## Problem
Word for word, output every line of the material below, minus pictures.

## Data
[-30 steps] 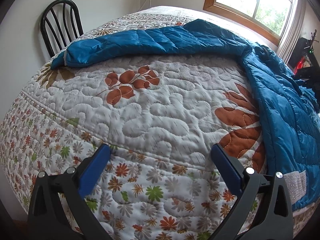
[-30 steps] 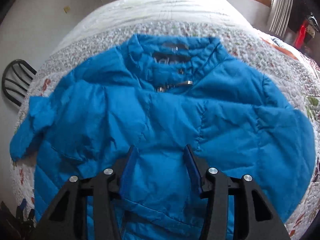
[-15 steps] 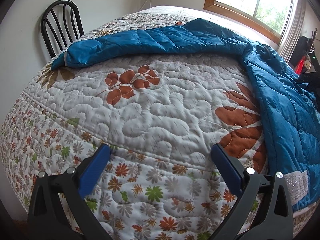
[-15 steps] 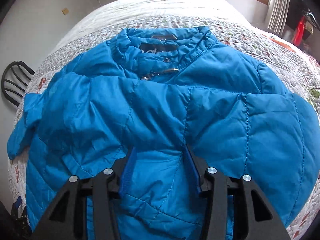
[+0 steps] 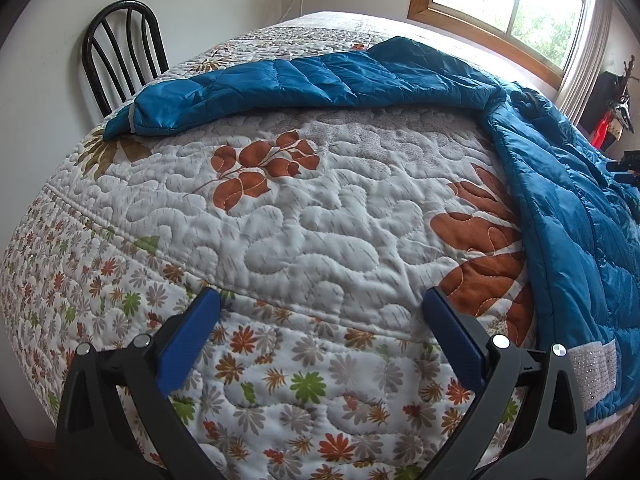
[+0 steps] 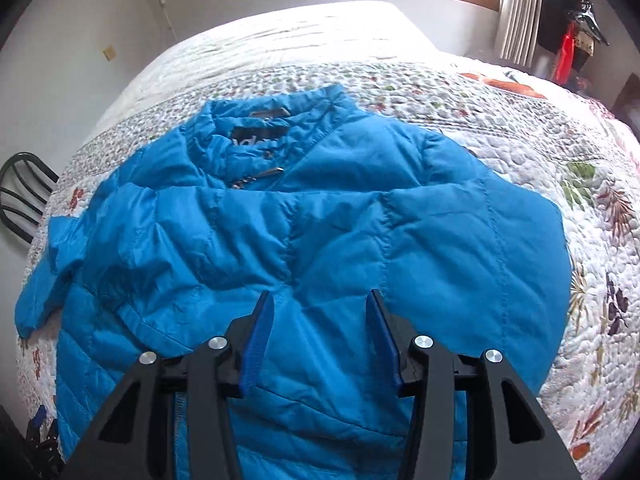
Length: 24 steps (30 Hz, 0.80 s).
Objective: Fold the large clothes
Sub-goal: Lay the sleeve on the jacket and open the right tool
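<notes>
A blue quilted puffer jacket (image 6: 320, 240) lies on the bed with its collar (image 6: 272, 128) at the far side. Its right sleeve lies folded across the chest. Its left sleeve (image 5: 280, 84) stretches out toward the chair. My right gripper (image 6: 320, 300) is open just above the folded sleeve and holds nothing. My left gripper (image 5: 320, 296) is open and empty at the near edge of the bed, left of the jacket body (image 5: 580, 240).
The bed carries a white floral quilt (image 5: 300, 220). A black chair (image 5: 120, 52) stands against the wall at the bed's far left corner. A window (image 5: 520, 4) is behind the bed. Dark and red items (image 6: 568, 32) hang at the far right.
The right gripper has pulled back and up from the jacket, so more of the bed and wall shows. The folded sleeve lies flatter across the chest. The left gripper has not moved.
</notes>
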Each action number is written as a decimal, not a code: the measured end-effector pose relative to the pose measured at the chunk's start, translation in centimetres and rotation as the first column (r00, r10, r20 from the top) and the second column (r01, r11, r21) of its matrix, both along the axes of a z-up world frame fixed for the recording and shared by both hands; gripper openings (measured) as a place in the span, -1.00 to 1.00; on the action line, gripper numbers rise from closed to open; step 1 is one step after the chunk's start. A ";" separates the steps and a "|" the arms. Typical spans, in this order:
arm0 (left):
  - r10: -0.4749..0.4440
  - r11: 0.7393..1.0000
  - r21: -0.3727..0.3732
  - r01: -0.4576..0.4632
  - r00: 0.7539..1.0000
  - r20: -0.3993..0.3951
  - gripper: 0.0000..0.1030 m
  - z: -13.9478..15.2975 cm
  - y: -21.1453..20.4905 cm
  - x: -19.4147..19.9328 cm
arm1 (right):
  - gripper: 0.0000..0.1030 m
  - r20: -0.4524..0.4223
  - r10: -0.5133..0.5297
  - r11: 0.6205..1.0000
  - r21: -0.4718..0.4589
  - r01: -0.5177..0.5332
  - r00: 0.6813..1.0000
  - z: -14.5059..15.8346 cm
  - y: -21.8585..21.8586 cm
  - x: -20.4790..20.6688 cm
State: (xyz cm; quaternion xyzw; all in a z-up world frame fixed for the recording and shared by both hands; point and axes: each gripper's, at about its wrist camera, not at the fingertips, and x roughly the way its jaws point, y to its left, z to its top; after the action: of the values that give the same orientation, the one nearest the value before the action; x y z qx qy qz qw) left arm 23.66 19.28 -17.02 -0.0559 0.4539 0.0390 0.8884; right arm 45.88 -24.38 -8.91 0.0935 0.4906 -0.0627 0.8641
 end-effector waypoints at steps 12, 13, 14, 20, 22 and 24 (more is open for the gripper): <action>0.002 1.000 0.007 -0.002 1.000 -0.003 0.96 -0.1 0.0 0.2 | -0.04 0.051 -0.009 0.997 0.079 0.005 0.999 -0.5 -1.8 -1.5; 0.004 1.000 0.009 -0.004 1.000 -0.004 0.96 -0.1 0.0 0.1 | -0.04 0.068 -0.018 0.997 0.072 0.014 0.998 0.1 -2.2 -2.1; 0.006 1.000 0.011 -0.006 1.000 -0.006 0.96 -0.1 0.0 0.1 | -0.04 0.084 -0.025 0.997 0.069 0.019 0.996 0.6 -2.6 -2.9; 0.020 1.000 0.012 -0.020 1.000 -0.012 0.96 0.4 0.4 0.7 | -0.04 0.100 -0.065 0.998 0.013 0.064 0.993 1.6 -4.8 -5.7; 0.023 0.999 0.022 -0.023 1.000 -0.013 0.96 0.5 0.4 1.2 | -0.06 0.082 -0.079 0.997 0.023 0.078 0.993 0.7 -5.5 -5.7; 0.023 0.999 0.032 -0.023 1.000 -0.016 0.96 0.4 0.5 1.6 | -0.06 0.068 -0.084 0.996 0.026 0.082 0.994 -0.4 -6.0 -5.5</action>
State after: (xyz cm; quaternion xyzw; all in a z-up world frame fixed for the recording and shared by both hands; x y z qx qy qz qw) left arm 25.26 19.83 -16.63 -0.0467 0.4596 0.0567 0.8851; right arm 40.40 -30.43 -9.32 0.1261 0.4569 -0.0895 0.8760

## Answer for the task
[-30 steps] 
[-30 steps] 
[-15 steps] 
[-15 steps] 
[+0 steps] 
[+0 steps] 
Length: 24 steps (30 Hz, 0.80 s).
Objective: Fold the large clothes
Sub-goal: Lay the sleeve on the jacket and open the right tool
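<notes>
A blue quilted puffer jacket (image 6: 320, 240) lies on the bed with its collar (image 6: 272, 128) at the far side. Its right sleeve lies folded across the chest. Its left sleeve (image 5: 280, 84) stretches out toward the chair. My right gripper (image 6: 320, 300) is open just above the folded sleeve and holds nothing. My left gripper (image 5: 320, 296) is open and empty at the near edge of the bed, left of the jacket body (image 5: 580, 240).
The bed carries a white floral quilt (image 5: 300, 220). A black chair (image 5: 120, 52) stands against the wall at the bed's far left corner. A window (image 5: 520, 4) is behind the bed. Dark and red items (image 6: 568, 32) hang at the far right.
The right gripper has pulled back and up from the jacket, so more of the bed and wall shows. The folded sleeve lies flatter across the chest. The left gripper has not moved.
</notes>
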Each action number is written as a decimal, not a code: the measured end-effector pose relative to the pose measured at the chunk's start, translation in centimetres and rotation as the first column (r00, r10, r20 from the top) and the second column (r01, r11, r21) of its matrix, both along the axes of a z-up world frame fixed for the recording and shared by both hands; gripper openings (measured) as a place in the span, -1.00 to 1.00; on the action line, gripper numbers rise from closed to open; step 1 is one step after the chunk's start. A ";" separates the steps and a "|" the arms. Typical spans, in this order:
arm0 (left):
  - r10: -0.4749..0.4440
  - r11: 0.7393..1.0000
  - r21: -0.3727..0.3732
  - r01: -0.4576..0.4632
  - r00: 0.7539..1.0000
  - r20: -0.3993..0.3951
  - gripper: 0.0000..0.1030 m
  - z: -13.9478..15.2975 cm
  - y: -21.1453..20.4905 cm
  - x: -19.4147..19.9328 cm
arm1 (right):
  - gripper: 0.0000..0.1030 m
  - r20: -0.4524..0.4223
  - r10: -0.5133..0.5297
  - r11: 0.6205..1.0000
  - r21: -0.4718..0.4589
  - r01: -0.5177..0.5332
  - r00: 0.6813..1.0000
  - z: -14.5059..15.8346 cm
  - y: -21.8585..21.8586 cm
  - x: -20.4790..20.6688 cm
State: (xyz cm; quaternion xyzw; all in a z-up world frame fixed for the recording and shared by both hands; point and axes: each gripper's, at about its wrist camera, not at the fingertips, and x roughly the way its jaws point, y to its left, z to its top; after the action: of the values that give the same orientation, the one nearest the value before the action; x y z qx qy qz qw) left arm 23.66 19.28 -17.02 -0.0559 0.4539 0.0390 0.8884; right arm 45.88 -24.38 -8.91 0.0935 0.4906 -0.0627 0.8641
 end-effector waypoints at steps 12, 13, 14, 20, 22 and 24 (more is open for the gripper): <action>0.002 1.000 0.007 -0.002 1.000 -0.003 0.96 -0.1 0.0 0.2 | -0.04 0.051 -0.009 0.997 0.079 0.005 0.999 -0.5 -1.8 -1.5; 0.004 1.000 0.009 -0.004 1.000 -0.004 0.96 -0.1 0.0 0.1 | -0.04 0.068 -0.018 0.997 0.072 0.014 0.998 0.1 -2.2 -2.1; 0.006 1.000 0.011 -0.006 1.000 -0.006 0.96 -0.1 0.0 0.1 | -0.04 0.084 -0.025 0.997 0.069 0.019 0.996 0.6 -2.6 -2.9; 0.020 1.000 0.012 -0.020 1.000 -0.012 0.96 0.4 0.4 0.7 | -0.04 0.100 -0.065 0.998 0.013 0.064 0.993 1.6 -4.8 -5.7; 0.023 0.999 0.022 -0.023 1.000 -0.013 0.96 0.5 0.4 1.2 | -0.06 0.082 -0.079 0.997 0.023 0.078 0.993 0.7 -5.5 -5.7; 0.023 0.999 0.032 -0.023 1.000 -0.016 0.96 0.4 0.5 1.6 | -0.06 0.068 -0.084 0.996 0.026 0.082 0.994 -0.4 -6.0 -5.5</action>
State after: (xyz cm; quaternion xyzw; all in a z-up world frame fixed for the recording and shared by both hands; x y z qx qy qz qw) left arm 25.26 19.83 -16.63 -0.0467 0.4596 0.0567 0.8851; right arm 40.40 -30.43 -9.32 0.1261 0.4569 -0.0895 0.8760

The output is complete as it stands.